Der 1963 nahe Lyon geborene Autor und Regisseur Joel Pommerat, der vor wenigen Tagen in Craiova mit einem Europäischen Theaterpreis für „Neue Realitäten am Theater“ ausgezeichnet wurde, hat mit seinem 2013 im Pariser Odeon herausgebrachten Stück, dessen Uraufführungsproduktion im Vorjahr bei den Wiener Festwochen gastierte (die Deutschsprachige Erstaufführung gab es im Jänner 2014 am Landestheater Linz), einen echten Bühnenhit gelandet. Da braucht man, wie Peter Wittenbergs Inszenierung im Akademietheater gestern, Freitag, Abend zeigte, gar keine großartigen Einfälle. „24 Männer und 28 Frauen, die einander hier begegnen, lieben einander oder haben einander geliebt oder lieben nun jemanden anderen oder haben überhaupt aufgehört zu lieben“, lautet die Burgtheater-Kurzzusammenfassung. Wenn man für dieses Personal das Ensemble des Burgtheaters zur Verfügung hat, wird der Abend trotz mancher Durchhänger zum Fest.

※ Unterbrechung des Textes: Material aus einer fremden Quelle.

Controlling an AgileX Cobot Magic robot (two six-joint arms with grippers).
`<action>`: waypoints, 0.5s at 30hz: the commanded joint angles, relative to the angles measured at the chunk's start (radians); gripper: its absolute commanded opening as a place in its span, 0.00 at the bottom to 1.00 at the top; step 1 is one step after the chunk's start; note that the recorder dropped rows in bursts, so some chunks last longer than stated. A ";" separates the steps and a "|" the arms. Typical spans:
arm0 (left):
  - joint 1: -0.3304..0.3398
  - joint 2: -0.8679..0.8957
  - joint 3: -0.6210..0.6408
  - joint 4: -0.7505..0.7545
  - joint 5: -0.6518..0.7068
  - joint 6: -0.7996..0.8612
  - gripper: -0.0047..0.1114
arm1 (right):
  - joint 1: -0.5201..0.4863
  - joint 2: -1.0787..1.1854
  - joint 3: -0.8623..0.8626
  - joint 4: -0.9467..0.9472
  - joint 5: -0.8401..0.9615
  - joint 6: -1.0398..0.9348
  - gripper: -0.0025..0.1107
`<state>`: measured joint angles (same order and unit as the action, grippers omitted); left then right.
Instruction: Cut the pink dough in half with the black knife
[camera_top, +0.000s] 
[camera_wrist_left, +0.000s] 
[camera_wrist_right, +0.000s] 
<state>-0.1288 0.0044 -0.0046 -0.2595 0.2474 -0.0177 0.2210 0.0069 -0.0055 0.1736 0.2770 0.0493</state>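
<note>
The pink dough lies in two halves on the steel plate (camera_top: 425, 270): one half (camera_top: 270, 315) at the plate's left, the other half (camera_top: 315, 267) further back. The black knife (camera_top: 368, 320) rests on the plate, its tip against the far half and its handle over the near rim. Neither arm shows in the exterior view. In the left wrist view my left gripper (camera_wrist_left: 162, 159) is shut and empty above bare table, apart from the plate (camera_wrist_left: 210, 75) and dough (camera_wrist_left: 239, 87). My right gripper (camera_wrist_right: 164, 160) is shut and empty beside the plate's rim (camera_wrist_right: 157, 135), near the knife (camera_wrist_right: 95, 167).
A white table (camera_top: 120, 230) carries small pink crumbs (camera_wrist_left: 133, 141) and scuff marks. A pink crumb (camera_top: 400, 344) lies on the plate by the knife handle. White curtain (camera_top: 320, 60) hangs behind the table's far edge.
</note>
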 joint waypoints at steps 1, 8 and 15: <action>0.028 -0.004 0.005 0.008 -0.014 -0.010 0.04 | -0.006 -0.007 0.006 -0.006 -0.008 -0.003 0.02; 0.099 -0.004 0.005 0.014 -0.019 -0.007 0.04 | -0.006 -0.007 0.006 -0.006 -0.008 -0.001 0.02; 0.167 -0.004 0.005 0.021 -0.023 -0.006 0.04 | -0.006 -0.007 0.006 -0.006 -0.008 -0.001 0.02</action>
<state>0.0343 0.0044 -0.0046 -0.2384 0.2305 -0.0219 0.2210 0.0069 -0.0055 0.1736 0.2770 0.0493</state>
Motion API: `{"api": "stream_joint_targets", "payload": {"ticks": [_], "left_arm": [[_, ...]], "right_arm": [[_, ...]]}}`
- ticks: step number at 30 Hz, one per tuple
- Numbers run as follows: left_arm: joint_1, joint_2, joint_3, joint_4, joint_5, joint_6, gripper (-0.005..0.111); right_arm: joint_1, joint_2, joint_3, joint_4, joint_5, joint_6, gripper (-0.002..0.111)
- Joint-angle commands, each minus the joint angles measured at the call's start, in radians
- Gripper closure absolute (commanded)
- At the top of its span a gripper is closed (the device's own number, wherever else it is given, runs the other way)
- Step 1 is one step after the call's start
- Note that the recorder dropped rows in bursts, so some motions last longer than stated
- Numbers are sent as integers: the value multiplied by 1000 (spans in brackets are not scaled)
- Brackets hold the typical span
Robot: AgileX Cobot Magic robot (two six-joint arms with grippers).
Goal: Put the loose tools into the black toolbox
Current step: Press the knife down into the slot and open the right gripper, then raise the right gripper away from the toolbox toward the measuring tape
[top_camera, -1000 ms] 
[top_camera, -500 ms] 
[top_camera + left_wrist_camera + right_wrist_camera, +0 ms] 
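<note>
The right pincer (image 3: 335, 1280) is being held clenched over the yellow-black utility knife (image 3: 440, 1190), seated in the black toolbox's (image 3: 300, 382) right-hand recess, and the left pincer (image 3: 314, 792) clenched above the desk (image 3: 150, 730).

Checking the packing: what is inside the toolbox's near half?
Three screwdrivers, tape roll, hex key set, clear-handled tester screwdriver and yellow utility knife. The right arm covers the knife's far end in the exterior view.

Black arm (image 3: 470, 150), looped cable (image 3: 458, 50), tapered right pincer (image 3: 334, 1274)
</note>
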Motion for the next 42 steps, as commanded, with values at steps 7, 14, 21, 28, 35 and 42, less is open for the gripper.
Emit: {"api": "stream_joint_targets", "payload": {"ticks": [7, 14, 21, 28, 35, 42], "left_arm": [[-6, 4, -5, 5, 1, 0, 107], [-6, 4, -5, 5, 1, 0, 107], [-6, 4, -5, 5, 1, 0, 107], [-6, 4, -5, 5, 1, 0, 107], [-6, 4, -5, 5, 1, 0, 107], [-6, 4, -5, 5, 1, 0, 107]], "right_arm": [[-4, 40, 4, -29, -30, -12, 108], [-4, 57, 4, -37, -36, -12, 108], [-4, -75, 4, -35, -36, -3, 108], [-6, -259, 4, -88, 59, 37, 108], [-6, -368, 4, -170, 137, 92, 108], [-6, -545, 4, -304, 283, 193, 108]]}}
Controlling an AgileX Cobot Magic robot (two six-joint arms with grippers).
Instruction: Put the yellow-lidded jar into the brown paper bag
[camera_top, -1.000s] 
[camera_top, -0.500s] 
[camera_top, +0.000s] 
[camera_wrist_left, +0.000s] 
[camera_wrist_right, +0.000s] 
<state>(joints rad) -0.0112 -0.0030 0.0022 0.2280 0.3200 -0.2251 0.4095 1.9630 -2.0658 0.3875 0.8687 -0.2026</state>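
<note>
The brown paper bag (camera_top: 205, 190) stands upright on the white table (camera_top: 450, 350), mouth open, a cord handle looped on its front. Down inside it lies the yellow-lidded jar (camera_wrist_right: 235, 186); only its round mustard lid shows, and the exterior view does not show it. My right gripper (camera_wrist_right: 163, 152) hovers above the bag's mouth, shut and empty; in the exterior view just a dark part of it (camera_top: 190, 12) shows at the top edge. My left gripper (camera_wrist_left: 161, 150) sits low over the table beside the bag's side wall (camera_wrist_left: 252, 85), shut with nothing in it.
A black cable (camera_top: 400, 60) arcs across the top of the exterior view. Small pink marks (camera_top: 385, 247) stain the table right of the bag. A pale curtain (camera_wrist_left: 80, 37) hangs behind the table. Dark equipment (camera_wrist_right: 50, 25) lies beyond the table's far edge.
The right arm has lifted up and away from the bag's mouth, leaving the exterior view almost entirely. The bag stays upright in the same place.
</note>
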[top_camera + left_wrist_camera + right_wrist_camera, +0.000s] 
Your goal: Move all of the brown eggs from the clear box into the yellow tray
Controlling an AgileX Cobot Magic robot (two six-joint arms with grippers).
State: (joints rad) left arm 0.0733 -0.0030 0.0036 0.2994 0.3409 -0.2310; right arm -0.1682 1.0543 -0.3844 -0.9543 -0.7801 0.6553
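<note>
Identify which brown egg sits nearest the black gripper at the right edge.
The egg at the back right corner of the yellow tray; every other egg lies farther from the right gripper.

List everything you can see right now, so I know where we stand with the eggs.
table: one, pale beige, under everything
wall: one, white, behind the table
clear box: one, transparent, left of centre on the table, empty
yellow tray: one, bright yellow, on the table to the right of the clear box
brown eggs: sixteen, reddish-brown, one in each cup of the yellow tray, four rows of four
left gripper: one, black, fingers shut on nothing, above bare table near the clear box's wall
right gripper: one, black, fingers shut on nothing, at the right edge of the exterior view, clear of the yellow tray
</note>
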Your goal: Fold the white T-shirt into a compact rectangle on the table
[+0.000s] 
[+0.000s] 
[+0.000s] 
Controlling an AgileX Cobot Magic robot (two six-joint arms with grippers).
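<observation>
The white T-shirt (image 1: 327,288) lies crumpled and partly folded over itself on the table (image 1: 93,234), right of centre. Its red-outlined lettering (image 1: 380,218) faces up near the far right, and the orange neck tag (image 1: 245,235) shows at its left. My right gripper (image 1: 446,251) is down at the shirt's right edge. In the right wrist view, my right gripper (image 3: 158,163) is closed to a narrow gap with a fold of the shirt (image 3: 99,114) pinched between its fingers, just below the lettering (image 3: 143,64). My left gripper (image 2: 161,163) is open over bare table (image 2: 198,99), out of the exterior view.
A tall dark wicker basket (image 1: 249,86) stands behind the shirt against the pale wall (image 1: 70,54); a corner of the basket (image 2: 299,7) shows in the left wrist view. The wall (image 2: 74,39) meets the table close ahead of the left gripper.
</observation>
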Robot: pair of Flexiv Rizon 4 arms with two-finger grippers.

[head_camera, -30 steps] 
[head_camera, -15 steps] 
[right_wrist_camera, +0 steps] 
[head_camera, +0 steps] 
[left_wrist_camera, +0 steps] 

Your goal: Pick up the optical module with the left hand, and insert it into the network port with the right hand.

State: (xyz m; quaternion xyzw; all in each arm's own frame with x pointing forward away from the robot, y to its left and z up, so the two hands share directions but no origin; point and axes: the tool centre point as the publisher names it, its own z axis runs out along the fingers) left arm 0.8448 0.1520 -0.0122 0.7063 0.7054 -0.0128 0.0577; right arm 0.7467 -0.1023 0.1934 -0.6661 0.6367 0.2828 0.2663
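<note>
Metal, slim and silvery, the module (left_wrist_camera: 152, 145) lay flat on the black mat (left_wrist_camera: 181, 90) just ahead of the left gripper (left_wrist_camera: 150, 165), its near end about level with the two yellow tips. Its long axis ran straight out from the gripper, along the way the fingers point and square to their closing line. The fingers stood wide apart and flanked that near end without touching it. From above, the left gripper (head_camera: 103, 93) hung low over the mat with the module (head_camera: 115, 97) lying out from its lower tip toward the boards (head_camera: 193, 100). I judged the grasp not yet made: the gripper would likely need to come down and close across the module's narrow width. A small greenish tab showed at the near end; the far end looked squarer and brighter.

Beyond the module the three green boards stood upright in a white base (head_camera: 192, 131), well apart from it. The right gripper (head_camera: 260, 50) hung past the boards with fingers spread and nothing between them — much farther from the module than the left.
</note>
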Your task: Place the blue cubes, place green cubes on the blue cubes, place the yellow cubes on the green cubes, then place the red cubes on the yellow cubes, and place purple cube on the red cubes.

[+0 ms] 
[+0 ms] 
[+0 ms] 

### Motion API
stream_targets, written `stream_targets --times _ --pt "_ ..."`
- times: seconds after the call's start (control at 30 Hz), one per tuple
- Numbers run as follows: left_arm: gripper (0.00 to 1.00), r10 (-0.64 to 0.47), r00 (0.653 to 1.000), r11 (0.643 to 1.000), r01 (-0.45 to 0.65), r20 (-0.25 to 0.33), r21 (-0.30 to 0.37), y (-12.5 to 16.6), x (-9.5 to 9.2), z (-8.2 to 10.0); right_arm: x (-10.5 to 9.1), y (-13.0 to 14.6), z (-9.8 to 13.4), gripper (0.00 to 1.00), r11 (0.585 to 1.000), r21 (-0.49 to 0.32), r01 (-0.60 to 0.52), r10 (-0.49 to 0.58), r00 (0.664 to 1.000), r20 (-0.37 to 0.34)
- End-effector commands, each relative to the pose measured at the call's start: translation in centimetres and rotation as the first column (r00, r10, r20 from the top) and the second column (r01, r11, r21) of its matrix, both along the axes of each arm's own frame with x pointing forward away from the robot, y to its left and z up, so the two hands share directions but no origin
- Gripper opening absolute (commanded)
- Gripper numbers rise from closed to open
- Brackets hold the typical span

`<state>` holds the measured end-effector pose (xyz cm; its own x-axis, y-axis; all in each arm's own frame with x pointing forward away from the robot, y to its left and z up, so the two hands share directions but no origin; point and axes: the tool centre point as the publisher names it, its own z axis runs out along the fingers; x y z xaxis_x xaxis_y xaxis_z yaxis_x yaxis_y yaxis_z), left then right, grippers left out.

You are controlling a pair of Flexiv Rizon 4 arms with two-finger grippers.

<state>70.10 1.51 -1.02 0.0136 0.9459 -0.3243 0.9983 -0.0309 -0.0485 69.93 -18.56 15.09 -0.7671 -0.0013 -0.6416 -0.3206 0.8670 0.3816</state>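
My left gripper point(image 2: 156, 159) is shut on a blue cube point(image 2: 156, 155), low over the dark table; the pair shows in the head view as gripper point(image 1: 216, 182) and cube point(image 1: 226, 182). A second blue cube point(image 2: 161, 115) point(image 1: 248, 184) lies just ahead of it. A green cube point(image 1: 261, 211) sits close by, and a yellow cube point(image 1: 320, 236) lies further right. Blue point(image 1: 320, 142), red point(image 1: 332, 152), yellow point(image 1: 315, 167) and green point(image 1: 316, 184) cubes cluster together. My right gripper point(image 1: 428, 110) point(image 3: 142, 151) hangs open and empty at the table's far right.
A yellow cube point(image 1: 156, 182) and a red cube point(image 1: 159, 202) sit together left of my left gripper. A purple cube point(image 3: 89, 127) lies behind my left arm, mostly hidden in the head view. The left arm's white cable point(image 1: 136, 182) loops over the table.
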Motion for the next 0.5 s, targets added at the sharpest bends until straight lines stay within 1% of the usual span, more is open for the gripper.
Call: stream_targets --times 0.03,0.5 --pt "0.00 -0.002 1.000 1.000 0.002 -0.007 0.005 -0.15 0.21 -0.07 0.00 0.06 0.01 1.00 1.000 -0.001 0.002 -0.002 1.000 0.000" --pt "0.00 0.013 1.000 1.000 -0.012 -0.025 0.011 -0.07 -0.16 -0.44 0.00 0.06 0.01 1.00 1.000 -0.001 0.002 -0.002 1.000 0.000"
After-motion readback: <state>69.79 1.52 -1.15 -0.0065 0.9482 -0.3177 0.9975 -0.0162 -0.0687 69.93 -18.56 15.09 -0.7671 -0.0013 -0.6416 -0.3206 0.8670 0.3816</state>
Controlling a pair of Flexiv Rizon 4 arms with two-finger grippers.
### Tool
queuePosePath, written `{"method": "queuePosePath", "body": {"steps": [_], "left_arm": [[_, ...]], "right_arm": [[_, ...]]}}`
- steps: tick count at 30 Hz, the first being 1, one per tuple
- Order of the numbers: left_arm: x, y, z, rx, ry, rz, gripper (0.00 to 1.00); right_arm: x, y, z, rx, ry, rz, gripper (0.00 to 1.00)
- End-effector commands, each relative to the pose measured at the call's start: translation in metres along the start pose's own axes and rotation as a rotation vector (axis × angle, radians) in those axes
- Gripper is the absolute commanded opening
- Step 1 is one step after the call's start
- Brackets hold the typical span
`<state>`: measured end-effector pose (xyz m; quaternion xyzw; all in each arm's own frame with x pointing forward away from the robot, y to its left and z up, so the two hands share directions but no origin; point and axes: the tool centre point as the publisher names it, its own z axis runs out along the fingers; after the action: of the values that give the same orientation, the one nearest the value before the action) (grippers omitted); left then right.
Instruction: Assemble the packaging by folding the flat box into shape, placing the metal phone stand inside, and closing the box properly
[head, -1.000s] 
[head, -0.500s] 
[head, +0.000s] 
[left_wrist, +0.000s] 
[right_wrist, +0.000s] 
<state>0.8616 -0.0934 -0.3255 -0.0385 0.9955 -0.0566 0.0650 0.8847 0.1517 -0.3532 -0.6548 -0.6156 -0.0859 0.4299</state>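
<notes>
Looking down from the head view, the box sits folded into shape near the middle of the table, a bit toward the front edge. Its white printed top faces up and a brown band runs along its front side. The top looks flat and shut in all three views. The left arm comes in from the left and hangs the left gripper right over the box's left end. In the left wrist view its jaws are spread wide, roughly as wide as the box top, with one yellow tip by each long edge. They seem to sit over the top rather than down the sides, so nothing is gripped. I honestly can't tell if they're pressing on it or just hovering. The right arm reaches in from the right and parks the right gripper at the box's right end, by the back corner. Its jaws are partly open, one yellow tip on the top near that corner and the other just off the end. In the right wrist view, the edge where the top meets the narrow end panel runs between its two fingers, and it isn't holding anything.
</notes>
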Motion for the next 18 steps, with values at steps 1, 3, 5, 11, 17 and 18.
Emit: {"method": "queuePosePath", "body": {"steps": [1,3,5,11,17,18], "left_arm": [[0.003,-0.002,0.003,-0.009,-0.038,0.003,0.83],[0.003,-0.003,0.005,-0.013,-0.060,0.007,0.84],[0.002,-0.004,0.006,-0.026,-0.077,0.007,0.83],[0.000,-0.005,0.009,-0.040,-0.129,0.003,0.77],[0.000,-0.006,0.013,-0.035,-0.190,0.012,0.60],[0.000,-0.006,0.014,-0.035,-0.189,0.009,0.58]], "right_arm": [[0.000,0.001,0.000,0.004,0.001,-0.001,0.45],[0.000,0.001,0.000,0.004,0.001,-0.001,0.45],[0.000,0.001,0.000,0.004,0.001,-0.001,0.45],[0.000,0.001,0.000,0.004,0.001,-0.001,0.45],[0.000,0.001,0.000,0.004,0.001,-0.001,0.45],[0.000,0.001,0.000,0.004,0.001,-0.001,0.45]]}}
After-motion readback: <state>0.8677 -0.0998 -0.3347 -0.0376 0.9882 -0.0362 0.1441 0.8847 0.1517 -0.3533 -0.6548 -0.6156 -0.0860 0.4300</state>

Die 18 auf Bergman und Schnitzler, Ibsen und Albee zurückgreifenden und weiterführenden Szenen spielen in unzähligen Variationen Spielarten von Liebesglück und Liebesleid durch. Lust und Last, Tragik und Komik liegt hier eng beisammen. Bühnenbildner Florian Parbs setzt vor der kahlen Feuermauer eine Doppelung der rückwärtigen Heizungs-Paneele für gelegentliche Raumstrukturierungen ein und lässt als Zwischenblende grelle Leuchtbalken längs und quer über die Bühne ziehen. Wittenberg gönnt seinen neun Darstellers gelegentlich einen sängerischen Zwischenauftritt im Glitzer-Outlook abgeklärter Diseusen, ansonsten lässt er ihnen weitgehend freien Lauf. Für Tempo, Rhythmus und Kompaktheit des zweieinviertelstündigen Abends ist dies nicht sehr hilfreich. Doch einige Glanzstücke überstrahlen alles.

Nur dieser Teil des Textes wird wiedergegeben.